Forzando Livio, esaltando i tumulti e i Tribuni della Plebe quali garanzie della libertà pubblica, Machiavelli poteva prendere posizione in maniera pedagogicamente efficace e allusiva nei confronti degli esiti politici della cultura del suo tempo (sul punto pagine importanti in Raimondi 2013). Gli esponenti dell’Umanesimo quattrocentesco si esaltavano liricamente per Bruto e la libertà romana ma di fatto non concepivano di assumere una posizione critica nei confronti della mentalità politicamente asfittica e dell’esclusivismo sociale della classe agiata, la quale si era preclusa la possibilità di essere davvero una classe dirigente, avviando se stessa e l’Italia verso un inevitabile declino.

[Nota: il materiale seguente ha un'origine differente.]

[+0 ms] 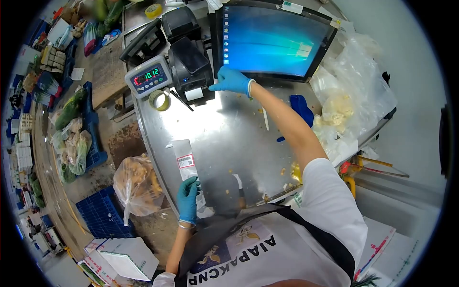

La radicale novità del pensiero di Machiavelli comporta la rottura con l’opinione pressoché unanime dei “Savi” e la conseguente introduzione di un punto di vista consapevolmente soggettivo e di parte sulla storia, in opposizione a una forma di sapere che si considera oggettivamente indiscutibile, a inveterati schemi di comportamento assunti come normali e naturali. La schiacciante e sfavorevole asimmetria di questi rapporti di forza imponeva di trovare una sponda accogliente, sia per consolidare la testa di ponte, la differenza intellettuale assoluta che stava emergendo, sia – prima ancora – per certificare che quella di Niccolò non fosse una reazione emotiva dell’individuo mentalmente oppresso dalle sconfitte precedenti, un’elaborazione del lutto, un delirio personale e privato insorto nella ‘solitudine di Machiavelli’.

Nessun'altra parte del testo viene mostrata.